The COVID-19 pandemic continues to affect communities around the world. According to data from the California Department of Public Health, there have been more than 4.1 million cases of the virus confirmed in the state as of mid-August of 2021—and with the Delta variant, case rates are rising once again. For businesses, navigating the ever-changing regulatory environment during the pandemic is challenging. Here, our Fremont, CA business lawyer highlights some of the best practices for companies looking to navigate COVID-19 regulations in the Bay Area.

Do Your Research (Local Law Matters)

You need to stay up-to-date on all applicable laws. Indeed, the only truly effective way for businesses to navigate the changing COVID-19 legal landscape is to work with an experienced business lawyer or do frequent independent research into the relevant rules and regulations. Notably, it is imperative that business owners refer not just to federal and state guidelines, but also to local rules and ordinances.

In California, the regulations sometimes vary from city to city or county to county. Here is an example: On August 2nd, 2021, Cal/OSHA released new guidance on masks. Under the statewide public health regulations, facial coverings are required in certain places, such as healthcare settings. For vaccinated people, masks are only “recommended” in most indoor workplace settings. However, some local governments have different requirements. For example, on August 3rd, 2021, the Alameda County Health Care Services Agency reinstated a full indoor mask mandate—regardless of vaccination status. Make sure you know the rules in your area.

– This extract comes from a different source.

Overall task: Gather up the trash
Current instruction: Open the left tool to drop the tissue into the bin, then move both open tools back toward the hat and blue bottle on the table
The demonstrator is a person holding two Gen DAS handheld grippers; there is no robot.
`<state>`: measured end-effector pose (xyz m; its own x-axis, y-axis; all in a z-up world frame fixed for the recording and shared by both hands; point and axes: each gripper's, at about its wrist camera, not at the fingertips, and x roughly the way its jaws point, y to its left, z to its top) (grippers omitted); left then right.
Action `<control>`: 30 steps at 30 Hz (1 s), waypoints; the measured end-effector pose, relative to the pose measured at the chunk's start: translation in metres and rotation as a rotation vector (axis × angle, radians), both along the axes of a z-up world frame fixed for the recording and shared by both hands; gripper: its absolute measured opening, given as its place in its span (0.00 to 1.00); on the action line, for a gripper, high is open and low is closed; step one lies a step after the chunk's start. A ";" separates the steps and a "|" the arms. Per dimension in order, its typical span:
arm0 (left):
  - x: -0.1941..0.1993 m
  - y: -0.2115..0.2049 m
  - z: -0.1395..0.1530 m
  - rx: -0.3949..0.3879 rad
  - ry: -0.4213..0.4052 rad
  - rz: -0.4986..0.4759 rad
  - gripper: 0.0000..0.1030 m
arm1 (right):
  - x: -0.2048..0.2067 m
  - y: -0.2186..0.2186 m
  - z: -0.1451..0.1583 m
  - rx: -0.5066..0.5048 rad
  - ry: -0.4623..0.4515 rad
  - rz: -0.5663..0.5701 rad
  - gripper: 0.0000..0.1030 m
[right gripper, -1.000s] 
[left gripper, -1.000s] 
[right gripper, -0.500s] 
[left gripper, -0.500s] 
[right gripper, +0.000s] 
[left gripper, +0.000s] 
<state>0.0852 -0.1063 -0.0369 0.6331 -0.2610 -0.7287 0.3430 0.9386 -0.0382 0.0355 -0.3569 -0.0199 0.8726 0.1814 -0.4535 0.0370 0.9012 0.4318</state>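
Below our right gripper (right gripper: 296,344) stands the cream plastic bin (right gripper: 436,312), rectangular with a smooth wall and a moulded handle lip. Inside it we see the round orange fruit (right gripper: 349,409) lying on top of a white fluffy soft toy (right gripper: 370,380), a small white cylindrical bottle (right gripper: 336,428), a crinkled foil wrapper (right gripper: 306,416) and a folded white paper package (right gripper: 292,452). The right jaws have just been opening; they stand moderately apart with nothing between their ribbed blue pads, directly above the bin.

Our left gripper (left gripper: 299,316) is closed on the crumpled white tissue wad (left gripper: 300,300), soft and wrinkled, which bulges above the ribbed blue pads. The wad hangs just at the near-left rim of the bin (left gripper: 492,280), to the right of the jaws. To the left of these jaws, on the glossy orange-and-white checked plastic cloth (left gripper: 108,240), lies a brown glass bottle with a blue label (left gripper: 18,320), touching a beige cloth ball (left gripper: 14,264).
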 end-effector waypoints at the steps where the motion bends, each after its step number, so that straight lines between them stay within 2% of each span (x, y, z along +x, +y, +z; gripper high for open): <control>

Implement a Process for COVID-19 Planning/Rapid Decision-Making

As the COVID-19 outbreak is still a developing public health crisis, it is crucial that businesses in the Bay Area build and implement a process for pandemic planning and rapid decision making. Keep in mind that things can change quickly. Several factors are subject to change, including masking rules, vaccine regulations, social distancing guidelines, and capacity restrictions. A well-developed plan can make navigating the pandemic far easier. Among other things, your business should have:

  • A plan designed to meet your unique needs/industry
  • A proactive mindset, always ready to address changing rules
  • A clear chain of command to ensure swift and decisive decisions when necessary

Be Ready to Seek Professional Guidance on COVID Regulations

Owning and operating a business is difficult enough during normal times. With the COVID-19 pandemic posing a wide range of challenges on businesses in the Bay Area, it has become even more complicated. You should not hesitate to consult with an experienced California business lawyer who can help you and your partners manage the pandemic.

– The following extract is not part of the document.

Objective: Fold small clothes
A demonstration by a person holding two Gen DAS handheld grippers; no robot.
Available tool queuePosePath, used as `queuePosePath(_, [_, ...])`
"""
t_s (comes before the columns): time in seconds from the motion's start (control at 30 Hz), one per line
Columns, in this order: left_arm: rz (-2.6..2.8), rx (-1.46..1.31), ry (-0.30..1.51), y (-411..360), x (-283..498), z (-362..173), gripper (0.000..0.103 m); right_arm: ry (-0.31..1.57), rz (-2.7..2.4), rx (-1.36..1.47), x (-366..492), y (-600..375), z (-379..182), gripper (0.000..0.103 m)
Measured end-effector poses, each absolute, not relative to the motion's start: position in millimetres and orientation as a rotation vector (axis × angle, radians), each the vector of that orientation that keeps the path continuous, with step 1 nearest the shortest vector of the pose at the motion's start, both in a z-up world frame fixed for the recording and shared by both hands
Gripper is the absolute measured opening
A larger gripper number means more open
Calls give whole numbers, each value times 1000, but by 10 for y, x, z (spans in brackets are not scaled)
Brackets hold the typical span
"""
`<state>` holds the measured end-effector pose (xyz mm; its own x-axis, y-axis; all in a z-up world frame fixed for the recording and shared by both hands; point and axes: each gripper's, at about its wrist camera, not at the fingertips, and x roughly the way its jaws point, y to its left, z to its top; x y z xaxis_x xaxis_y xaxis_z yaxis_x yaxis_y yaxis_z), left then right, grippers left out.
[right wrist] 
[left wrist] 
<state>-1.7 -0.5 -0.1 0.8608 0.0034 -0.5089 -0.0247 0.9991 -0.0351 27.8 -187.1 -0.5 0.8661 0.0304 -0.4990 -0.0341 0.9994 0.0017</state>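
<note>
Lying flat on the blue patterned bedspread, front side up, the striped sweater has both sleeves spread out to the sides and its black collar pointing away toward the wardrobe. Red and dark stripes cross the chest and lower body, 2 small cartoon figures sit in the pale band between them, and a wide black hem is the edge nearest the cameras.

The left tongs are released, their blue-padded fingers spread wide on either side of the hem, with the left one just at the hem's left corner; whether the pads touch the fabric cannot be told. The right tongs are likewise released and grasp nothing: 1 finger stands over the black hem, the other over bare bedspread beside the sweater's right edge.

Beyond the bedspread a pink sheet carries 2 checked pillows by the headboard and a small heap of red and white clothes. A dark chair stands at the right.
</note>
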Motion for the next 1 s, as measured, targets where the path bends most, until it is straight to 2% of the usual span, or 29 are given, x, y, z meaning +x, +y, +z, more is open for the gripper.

Schedule a Confidential Consultation with a Bay Area Business Lawyer

Attorney Lynnette Ariathurai is a skilled, solutions-focused advocate for business owners. If you have any questions about the best practices for navigating changing COVID-19 laws, our law firm can help. Contact us today for a strictly confidential consultation. From our Fremont law office, we represent businesses throughout the Bay Area, including in Hayward, Union City, Castro Valley, Milpitas, and Newark.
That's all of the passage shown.